Risk management is concerned with the conservation of a firm's assets and earnings power against risks of accidental loss.
Risk management is that branch of management concerned with:
(a) Total destruction through accident.
(b) Safe guarding the firms continued ability to earn in the face of possible accidental loss that could curtail or prevent continued earnings.
(c) The planning and supervision of non-insurance treatment of risk
i.e. outright intentional non-insurance, and funded self insurance programmes.
(d) When losses occur, minimising their effect within the insurance function by supervising prompt and proper settlement or defenses and, outside of the insurance function, by supervision of previously
planned emergency and catastrophe programmes.
Risk management by expert in that field should be concerned with:
(a) Examination of physical assets by those qualified such as engineers and safety specialists, under the general supervision of the risk manager.
(b) Examination from the risk view point of contracts, leases warranties
etc. in conjunction with the firm's solicitors.
(c) Evaluation of future earnings power in conjunction with top management, the firm's accountants, economists, and research and development staff.
(d) Evaluation and, where necessary ultimately, development of the firm's risk abatement and loss prevention programme.
Insurance Management
Insurance management is that part of the risk management function that concerns itself on a technically trained and professional level, with the post-evaluation of transfer of risk or with the scientific self-insurance of the risk, and with the resulting effect of that transfer or self insurance. It is the liaison between buyers of insurance for business needs and the
seller i.e. the insurance industry.
The categories of risk management that fall within the insurance management function are:
(a) Knowledgeable and aggressive negotiation with insurance carriers
(or with agent or broker) insurance commission, by technically trained professional whose prime interest is the benefit of the company. This means purchasing (rather than selling) insurance
protection and the minimising of existing and prospective risks.
(b).
In conjunction with the legal staff or outside solicitors, the indemnification for damages sustained by the company through acts of others.

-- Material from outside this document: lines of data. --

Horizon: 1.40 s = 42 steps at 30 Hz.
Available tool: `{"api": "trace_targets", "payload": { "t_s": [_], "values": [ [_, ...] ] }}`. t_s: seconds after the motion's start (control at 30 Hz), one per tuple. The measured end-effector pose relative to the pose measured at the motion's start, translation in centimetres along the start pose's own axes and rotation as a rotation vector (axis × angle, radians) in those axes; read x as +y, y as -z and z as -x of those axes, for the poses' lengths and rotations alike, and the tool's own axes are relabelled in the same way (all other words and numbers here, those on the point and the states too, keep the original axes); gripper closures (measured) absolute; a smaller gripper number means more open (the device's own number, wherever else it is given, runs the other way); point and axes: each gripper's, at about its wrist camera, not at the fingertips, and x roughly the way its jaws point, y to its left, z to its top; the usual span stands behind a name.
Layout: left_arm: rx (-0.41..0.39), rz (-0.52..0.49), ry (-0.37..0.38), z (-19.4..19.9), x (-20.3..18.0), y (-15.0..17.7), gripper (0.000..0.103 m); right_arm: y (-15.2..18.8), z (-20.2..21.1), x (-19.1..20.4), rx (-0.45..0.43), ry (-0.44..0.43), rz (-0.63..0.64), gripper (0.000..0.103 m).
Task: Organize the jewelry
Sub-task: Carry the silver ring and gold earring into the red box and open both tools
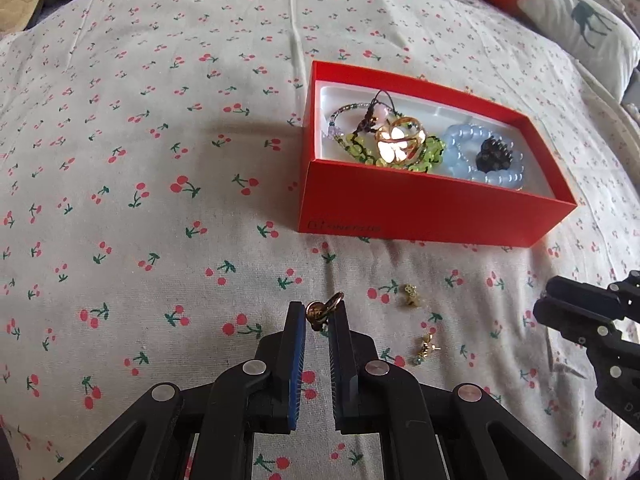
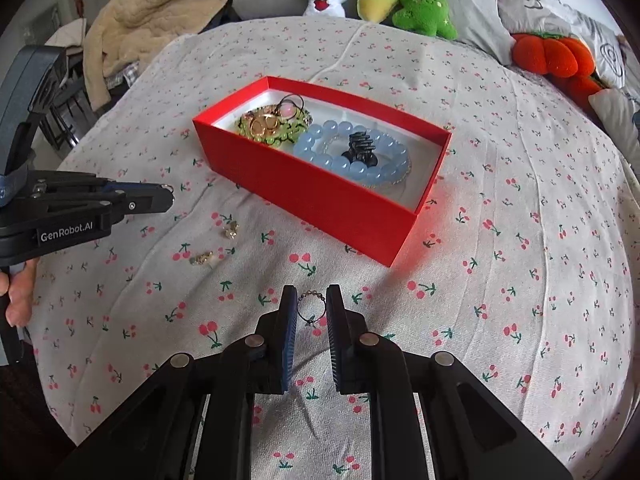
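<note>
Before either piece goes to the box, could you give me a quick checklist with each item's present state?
1. Left gripper has the gold ring between its fingers: ok.
2. Ring lifted off the bedspread: cannot tell.
3. Right gripper straddles the thin beaded ring, jaws apart: not ok, no grip.
4. Red box open, with bare floor at its near-right end: ok.
5. Two gold earrings left loose on the cloth: not ok.

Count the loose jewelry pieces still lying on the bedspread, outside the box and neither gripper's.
2: one gold earring nearer the red box, another gold earring nearer the camera. Folds could hide more.
</note>
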Motion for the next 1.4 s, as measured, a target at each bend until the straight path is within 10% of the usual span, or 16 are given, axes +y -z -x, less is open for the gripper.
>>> {"api": "trace_targets", "payload": {
  "t_s": [1.4],
  "values": [
    [-0.090,0.020,0.192,-1.1,-5.9,-6.2,0.096,-5.4,1.1,-7.7,-0.134,-0.100,-0.348,0.087]
  ]
}}
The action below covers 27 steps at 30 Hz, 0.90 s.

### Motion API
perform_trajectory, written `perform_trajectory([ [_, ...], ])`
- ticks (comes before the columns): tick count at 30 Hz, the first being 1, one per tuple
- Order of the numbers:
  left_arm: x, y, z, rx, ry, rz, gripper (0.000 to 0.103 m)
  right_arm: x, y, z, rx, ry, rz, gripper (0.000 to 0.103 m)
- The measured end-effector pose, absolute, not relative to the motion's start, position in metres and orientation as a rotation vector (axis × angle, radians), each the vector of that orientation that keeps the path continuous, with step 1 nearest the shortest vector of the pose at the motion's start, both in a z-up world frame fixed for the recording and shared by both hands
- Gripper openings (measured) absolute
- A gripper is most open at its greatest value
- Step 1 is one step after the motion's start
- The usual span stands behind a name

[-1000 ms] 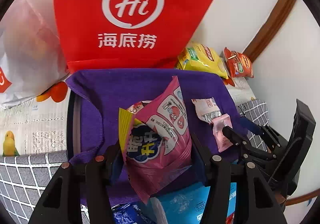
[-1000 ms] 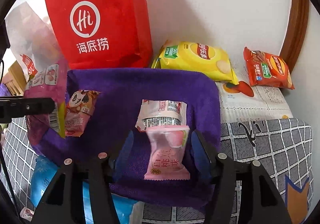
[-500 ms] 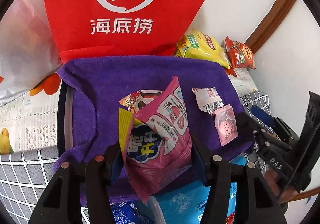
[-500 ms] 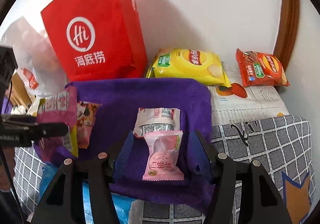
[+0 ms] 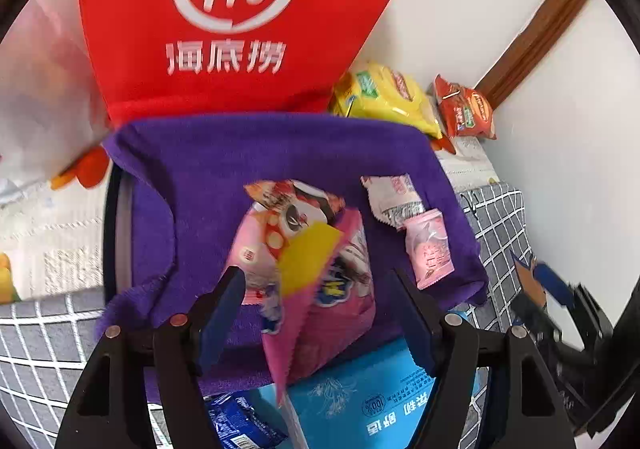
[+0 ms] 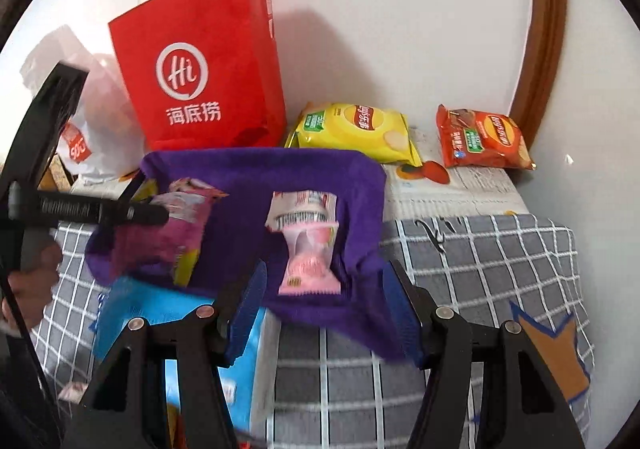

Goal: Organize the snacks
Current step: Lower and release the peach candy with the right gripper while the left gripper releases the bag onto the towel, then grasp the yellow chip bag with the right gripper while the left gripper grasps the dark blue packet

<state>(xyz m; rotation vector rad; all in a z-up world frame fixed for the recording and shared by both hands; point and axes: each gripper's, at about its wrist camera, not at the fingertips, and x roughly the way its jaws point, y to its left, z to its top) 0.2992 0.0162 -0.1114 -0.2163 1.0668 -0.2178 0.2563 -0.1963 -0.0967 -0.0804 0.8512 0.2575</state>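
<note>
1. Left wrist view: we look down on a counter (image 5: 48, 333) covered by a grey checked cloth, with a pale printed sheet (image 5: 52, 237) showing orange fruit toward the back. A purple towel (image 5: 224, 169) lies over a dark-rimmed tray, and a red paper bag (image 5: 224, 9) stands behind it against a white wall (image 5: 460, 9) with a brown wooden trim (image 5: 536, 33) running up the corner. The left claw (image 5: 316, 313) has just been opening; its blue pads stand apart, and the pink snack packet (image 5: 340, 289) sits loose between them on the towel, tilted over a panda-print packet (image 5: 296, 209). A white wrapper (image 5: 394, 197) and a small pink sweet packet (image 5: 428, 249) lie to the right on the towel. A blue tissue pack (image 5: 360, 397) lies at the near edge. A yellow crisp bag (image 5: 384, 97) and a red crisp bag (image 5: 466, 113) lie by the wall.

2. Right wrist view: the right claw (image 6: 320, 313) hangs above the towel's near edge, its pads apart with nothing between them; the small pink sweet packet lies just beyond. A white plastic bag (image 6: 92, 137) sits left of the red bag. A hand (image 6: 32, 281) holds the left claw's handle at the left edge.
</note>
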Motion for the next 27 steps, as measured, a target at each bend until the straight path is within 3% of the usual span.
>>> perform_trajectory([
  [15,0.237,0.017,-0.026,-0.174,0.827,-0.259,0.071,0.171,-0.187,-0.101,0.003,0.914,0.378,0.06],
  [27,0.184,0.05,-0.048,-0.151,0.887,-0.155,0.071,0.136,-0.127,-0.131,-0.079,0.984,0.57,0.06],
])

Supervision of collection of claims from insurers.
(c) Maintenance of records of premium, cost and loss statistics for negotiation of renewals of coverage and for periodic review to determine the soundness of buying insurance versus self insurance
versus non-insurance.
(d) Continual surveillance of the part of the insurance industry dealt with by the company, to avoid over-insurance, under-insurance, human error, omission and possible negligence.
(e) Continual awareness of developments in the entire insurance field which might afford the company better coverage, better rates, or better methods of reducing or eliminating risks.
Where needed, development of sound self-insurance programmes and their supervision.
(f) The rendering of complete accurate and concise reports to appropriate members of management concerning the company's
insurance programme.
Generally, modern insurance management function is limited to property insurance, liability insurance, workmens compensation, marine insurance and suretyship.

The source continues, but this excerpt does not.